● WHAT TO DO
Emit an exact copy of the lines running from the start of the records to the line containing "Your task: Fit", both included.

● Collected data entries
───

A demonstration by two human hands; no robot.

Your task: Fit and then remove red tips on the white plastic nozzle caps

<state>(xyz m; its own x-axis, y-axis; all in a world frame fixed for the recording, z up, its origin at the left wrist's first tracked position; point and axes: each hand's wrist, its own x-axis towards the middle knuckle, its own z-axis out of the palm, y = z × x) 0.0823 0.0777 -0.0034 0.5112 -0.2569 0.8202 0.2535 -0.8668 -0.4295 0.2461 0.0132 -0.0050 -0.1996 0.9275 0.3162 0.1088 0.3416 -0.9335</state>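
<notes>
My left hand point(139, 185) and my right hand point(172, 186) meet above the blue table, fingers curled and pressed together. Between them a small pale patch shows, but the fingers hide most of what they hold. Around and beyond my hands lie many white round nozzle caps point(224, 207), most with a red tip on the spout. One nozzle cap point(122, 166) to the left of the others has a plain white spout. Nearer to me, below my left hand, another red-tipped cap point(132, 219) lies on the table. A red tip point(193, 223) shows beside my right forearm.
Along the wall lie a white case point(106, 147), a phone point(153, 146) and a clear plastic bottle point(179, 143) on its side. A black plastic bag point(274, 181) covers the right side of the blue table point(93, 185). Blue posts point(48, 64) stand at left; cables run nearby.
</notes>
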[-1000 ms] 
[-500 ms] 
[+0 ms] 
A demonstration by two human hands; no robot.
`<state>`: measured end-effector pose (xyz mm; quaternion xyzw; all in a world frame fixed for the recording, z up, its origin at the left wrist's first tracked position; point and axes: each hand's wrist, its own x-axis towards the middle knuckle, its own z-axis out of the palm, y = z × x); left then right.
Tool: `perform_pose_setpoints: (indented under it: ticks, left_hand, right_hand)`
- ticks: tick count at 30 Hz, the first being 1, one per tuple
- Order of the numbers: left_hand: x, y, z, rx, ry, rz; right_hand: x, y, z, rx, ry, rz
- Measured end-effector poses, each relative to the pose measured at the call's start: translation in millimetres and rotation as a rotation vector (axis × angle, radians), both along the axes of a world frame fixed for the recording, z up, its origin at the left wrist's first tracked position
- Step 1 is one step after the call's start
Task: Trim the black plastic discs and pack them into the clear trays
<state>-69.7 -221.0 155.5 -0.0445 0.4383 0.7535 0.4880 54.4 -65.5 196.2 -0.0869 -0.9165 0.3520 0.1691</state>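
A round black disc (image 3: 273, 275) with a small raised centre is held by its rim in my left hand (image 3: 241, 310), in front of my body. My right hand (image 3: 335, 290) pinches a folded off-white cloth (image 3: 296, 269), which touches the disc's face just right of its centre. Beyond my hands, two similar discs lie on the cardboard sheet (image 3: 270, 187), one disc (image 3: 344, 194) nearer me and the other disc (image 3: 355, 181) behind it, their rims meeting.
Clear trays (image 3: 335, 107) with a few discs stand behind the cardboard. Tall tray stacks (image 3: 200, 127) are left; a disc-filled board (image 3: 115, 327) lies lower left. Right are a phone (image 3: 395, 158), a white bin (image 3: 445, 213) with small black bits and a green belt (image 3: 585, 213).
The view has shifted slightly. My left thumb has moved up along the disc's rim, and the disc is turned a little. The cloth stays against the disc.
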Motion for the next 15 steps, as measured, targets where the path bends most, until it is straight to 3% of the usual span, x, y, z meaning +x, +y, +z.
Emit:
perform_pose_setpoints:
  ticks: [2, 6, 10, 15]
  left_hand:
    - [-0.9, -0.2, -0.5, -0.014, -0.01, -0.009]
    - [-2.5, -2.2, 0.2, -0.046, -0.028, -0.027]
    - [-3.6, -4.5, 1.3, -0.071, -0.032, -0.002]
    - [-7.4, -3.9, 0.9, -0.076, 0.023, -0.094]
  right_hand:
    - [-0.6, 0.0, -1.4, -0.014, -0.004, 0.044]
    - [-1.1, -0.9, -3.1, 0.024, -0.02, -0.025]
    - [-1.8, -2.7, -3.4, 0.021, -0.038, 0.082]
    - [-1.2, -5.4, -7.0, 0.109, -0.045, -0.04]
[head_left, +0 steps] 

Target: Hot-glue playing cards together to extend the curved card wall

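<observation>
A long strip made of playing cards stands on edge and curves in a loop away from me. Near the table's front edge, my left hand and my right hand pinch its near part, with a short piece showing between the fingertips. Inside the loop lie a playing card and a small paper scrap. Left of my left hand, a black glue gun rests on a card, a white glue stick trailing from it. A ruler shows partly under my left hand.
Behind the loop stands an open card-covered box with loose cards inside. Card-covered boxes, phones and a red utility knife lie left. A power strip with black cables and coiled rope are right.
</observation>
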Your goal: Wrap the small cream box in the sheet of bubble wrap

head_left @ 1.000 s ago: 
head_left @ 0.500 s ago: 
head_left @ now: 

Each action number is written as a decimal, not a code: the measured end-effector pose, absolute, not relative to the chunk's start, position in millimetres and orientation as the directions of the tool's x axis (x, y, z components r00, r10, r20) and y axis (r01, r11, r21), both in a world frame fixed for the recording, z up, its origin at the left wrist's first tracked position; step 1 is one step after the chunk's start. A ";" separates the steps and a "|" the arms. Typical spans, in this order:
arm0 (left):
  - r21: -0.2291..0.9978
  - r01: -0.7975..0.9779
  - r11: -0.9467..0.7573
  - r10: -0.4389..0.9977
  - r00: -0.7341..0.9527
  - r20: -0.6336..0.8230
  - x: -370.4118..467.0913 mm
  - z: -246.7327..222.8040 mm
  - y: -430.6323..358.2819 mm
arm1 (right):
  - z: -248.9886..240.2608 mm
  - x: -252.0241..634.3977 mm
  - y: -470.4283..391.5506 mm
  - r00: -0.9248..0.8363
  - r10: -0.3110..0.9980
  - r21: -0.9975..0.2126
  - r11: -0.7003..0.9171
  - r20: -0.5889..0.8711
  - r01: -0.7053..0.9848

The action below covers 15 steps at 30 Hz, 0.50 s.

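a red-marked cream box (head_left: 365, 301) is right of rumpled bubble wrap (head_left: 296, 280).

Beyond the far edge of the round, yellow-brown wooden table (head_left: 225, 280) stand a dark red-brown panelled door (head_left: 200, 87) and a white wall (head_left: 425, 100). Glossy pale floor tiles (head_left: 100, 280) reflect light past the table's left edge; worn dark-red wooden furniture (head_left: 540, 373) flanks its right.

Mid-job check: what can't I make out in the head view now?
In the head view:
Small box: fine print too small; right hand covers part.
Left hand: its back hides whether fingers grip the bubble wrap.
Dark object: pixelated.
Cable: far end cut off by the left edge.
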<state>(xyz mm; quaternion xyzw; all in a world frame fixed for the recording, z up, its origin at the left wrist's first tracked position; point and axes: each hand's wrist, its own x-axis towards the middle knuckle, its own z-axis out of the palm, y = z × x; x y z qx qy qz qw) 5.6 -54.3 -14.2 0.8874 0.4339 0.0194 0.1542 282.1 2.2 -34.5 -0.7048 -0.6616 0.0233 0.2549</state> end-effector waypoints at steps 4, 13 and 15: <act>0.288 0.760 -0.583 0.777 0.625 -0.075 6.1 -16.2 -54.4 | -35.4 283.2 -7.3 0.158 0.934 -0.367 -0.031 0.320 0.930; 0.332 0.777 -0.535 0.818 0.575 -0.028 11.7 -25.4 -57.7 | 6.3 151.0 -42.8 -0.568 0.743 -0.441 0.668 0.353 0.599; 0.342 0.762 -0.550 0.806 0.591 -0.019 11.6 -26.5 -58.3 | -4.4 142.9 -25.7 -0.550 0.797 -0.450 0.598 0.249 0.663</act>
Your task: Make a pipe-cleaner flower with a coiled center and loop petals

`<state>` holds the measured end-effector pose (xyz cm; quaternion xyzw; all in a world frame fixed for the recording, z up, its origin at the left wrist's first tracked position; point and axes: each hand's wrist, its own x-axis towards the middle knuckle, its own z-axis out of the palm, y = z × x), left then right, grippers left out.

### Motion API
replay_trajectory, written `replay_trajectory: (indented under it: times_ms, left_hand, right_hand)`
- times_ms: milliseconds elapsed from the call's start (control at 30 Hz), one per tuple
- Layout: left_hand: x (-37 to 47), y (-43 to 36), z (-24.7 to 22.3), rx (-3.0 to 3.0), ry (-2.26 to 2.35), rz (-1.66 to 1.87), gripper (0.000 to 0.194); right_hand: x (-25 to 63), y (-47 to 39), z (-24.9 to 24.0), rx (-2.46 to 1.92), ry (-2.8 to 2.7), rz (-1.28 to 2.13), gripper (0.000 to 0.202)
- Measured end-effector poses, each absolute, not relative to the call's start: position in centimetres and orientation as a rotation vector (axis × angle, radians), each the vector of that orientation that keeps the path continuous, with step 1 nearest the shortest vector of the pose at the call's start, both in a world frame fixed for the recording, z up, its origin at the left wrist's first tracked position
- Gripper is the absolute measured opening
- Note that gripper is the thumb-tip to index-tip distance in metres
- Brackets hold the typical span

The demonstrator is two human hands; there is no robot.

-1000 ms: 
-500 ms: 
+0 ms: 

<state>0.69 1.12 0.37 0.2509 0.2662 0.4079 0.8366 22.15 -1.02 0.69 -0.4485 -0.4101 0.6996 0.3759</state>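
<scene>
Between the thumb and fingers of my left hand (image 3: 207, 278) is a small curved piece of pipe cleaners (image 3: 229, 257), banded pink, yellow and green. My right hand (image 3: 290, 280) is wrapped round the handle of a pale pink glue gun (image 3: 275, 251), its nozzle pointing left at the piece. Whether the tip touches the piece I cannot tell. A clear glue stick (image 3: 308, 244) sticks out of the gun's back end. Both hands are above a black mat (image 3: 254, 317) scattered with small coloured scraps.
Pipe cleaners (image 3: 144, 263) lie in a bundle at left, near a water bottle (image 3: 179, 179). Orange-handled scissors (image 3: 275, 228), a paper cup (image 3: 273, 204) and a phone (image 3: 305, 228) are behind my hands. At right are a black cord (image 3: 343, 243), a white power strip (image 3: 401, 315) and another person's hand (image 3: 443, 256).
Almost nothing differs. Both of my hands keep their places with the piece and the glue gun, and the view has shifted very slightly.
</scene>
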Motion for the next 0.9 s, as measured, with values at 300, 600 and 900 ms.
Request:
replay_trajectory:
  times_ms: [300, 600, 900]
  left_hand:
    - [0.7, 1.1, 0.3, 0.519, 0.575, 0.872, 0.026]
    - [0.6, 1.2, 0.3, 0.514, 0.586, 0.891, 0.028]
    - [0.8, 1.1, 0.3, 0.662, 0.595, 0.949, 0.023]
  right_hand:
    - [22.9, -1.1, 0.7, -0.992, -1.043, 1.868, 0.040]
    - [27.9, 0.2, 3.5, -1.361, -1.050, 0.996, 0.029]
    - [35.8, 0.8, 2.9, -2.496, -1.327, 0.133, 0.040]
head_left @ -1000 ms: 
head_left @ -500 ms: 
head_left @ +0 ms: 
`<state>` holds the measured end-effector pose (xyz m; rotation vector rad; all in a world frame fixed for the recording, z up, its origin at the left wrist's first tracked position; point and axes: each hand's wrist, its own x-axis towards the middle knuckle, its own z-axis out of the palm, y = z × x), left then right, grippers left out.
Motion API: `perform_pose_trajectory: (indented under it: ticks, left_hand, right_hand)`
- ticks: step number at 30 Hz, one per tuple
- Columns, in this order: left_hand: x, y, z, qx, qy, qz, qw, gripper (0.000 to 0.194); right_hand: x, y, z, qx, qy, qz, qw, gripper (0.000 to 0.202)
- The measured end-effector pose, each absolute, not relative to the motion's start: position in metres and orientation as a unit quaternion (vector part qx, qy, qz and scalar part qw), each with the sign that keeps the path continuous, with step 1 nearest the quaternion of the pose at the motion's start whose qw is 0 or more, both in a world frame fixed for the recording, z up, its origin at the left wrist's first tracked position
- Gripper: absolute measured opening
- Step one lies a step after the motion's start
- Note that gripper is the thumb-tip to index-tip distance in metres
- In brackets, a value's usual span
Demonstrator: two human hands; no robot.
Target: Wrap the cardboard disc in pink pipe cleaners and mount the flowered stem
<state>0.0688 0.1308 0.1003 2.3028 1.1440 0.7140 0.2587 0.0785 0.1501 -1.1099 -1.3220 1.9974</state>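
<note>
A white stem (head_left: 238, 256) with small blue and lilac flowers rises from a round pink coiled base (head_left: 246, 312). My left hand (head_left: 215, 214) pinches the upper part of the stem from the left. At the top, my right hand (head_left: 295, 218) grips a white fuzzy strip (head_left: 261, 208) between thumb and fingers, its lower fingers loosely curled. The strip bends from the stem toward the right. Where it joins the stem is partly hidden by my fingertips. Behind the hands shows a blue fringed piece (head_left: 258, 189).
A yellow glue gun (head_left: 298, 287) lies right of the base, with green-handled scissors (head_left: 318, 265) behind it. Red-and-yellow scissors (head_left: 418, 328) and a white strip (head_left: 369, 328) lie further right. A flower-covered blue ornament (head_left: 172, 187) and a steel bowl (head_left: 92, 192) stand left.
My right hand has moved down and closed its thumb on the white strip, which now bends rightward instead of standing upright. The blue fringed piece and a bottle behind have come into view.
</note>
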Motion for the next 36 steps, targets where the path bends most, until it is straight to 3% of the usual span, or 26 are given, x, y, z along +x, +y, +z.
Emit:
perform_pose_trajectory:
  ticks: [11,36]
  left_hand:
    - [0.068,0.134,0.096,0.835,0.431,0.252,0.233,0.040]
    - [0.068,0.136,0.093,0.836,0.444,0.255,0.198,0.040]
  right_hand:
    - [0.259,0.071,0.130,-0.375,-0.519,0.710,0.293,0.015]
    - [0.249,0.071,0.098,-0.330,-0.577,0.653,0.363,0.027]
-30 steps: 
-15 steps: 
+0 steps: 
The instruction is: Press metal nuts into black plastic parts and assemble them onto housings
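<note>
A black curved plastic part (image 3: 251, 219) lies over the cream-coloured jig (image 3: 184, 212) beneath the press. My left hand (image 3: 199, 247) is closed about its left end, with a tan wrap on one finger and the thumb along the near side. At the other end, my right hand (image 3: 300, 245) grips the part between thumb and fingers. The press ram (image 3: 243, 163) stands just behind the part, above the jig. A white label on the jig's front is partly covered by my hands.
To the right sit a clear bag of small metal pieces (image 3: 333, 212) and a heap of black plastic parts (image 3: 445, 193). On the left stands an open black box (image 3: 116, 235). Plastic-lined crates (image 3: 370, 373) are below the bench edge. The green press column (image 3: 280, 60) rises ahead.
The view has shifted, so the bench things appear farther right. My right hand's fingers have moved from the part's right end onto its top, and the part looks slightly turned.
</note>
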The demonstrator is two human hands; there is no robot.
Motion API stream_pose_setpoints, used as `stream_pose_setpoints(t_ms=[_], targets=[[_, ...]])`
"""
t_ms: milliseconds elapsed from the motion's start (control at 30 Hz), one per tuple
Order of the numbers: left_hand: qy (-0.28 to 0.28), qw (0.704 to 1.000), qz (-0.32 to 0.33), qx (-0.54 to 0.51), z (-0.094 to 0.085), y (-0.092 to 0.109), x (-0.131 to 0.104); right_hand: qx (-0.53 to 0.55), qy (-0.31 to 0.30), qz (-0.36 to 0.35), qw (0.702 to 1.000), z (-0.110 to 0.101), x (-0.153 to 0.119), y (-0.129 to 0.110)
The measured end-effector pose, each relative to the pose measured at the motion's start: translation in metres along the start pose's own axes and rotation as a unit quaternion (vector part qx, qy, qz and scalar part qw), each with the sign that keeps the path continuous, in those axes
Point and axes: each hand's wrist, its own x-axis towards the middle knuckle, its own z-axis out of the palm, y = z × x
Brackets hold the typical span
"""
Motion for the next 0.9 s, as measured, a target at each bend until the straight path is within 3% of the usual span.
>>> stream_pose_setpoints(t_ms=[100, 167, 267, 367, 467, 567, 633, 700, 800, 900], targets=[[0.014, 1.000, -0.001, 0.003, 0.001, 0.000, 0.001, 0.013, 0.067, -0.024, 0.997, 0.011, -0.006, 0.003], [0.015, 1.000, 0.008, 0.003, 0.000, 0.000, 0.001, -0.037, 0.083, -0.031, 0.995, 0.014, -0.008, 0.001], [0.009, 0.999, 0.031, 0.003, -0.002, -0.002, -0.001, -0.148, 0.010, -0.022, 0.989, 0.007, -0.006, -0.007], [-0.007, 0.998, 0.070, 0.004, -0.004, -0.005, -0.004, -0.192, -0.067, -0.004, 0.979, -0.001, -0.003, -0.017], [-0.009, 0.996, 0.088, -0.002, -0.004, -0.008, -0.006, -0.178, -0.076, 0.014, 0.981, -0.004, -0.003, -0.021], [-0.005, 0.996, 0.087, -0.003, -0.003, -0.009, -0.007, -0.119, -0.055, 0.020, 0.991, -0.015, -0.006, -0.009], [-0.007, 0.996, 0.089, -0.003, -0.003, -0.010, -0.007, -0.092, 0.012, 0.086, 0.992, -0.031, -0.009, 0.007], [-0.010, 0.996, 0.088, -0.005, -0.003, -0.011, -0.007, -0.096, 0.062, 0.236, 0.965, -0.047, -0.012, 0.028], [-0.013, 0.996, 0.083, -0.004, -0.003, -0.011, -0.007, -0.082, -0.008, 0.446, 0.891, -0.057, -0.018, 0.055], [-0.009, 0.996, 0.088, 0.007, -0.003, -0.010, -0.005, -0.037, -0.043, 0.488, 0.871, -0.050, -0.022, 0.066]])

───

● TASK RESULT
A demonstration by two human hands; no robot.

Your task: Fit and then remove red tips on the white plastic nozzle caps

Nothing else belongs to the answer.